[WHAT YOU HAVE TO DO]:
Exactly the lines below from the one with "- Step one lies" up to and including the one with "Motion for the" make up the answer, with nothing else added.

[TASK MATERIAL]:
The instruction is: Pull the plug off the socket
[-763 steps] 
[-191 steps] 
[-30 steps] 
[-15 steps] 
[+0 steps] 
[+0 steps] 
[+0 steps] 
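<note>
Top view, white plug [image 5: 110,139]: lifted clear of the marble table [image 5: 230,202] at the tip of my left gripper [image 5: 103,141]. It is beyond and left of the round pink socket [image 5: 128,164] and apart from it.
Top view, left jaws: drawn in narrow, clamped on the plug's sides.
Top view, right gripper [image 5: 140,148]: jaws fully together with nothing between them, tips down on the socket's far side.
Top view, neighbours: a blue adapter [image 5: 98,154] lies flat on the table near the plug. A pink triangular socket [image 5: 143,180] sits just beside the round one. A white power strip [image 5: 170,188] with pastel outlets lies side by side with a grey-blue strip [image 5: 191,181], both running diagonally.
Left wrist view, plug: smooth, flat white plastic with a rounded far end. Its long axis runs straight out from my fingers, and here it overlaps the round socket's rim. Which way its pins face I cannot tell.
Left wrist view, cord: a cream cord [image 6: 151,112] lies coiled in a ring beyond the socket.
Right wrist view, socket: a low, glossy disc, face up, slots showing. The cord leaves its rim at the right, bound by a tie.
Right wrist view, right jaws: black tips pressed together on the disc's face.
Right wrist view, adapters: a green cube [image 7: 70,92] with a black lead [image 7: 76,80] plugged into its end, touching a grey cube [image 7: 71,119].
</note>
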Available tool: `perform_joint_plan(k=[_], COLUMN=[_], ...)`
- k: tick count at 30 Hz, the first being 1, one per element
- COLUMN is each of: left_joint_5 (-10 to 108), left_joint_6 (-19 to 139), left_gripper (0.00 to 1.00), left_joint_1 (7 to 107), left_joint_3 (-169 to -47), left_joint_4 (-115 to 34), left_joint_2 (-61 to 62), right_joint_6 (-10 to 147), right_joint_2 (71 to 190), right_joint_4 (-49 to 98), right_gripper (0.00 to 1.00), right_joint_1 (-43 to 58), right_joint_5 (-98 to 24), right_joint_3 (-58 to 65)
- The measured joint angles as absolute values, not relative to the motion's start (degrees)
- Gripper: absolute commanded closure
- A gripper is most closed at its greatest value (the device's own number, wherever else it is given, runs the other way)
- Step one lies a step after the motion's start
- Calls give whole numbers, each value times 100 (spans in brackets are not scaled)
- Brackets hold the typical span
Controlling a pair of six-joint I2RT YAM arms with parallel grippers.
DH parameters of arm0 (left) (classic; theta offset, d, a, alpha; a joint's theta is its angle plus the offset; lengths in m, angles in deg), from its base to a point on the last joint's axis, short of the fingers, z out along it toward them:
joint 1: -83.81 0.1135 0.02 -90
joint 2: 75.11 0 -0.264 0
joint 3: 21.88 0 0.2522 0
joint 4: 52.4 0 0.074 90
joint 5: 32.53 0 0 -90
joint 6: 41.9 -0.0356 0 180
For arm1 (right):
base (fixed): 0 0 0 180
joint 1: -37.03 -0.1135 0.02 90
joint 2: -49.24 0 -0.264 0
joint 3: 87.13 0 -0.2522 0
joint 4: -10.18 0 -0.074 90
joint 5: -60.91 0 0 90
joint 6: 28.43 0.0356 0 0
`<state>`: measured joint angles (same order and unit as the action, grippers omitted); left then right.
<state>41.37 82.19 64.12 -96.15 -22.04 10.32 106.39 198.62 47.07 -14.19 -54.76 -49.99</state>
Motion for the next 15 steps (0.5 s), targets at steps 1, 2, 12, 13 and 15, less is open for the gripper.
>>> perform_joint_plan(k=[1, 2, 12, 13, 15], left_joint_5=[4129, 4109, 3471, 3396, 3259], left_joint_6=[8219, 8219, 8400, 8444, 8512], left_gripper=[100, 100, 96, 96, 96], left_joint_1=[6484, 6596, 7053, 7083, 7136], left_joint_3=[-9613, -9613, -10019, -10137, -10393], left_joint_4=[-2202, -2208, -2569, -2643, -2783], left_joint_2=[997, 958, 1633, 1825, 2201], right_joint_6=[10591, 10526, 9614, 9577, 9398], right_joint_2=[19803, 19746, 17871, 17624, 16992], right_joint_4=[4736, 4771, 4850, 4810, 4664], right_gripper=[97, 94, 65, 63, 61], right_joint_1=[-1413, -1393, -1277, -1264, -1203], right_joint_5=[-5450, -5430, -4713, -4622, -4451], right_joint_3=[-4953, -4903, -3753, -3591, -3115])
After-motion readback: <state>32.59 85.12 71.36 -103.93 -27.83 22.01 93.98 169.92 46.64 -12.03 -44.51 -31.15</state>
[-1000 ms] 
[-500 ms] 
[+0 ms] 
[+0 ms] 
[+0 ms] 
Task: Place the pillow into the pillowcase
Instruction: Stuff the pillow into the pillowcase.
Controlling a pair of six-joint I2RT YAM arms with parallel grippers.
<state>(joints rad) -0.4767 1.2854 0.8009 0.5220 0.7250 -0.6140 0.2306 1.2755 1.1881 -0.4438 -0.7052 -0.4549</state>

[WRITTEN ANSWER]:
- Step one lies a step after the motion's start
- Calls give whole numbers, each value times 100 (spans in brackets are not scaled)
- Brackets hold the typical span
Controlling a pair of six-joint I2RT YAM arms with parallel grippers.
DH parameters of arm0 (left) (classic; theta offset, d, a, alpha; a joint's theta is its angle plus the offset; lengths in m, angles in deg), from its base to a point on the last joint's axis, short of the fingers, z out along it toward them:
joint 1: -83.81 0.1135 0.02 -90
joint 2: 75.11 0 -0.264 0
joint 3: 21.88 0 0.2522 0
joint 4: 52.4 0 0.074 90
joint 5: 32.53 0 0 -90
joint 6: 41.9 -0.0356 0 180
For arm1 (right):
base (fixed): 0 0 0 180
joint 1: -37.03 -0.1135 0.02 90
joint 2: -49.24 0 -0.264 0
joint 3: 87.13 0 -0.2522 0
joint 4: -10.18 0 -0.074 90
joint 5: -60.91 0 0 90
joint 6: 28.43 0.0356 0 0
`<state>`: measured joint angles (same order and unit as the action, grippers omitted); left then right.
<state>41.37 82.19 64.12 -96.15 -22.04 10.32 106.39 198.62 47.07 -14.19 -54.76 -49.99</state>
Motion for the next 15 steps (0.5 s), targets at steps 1, 2, 12, 13 and 15, less is open for the gripper.

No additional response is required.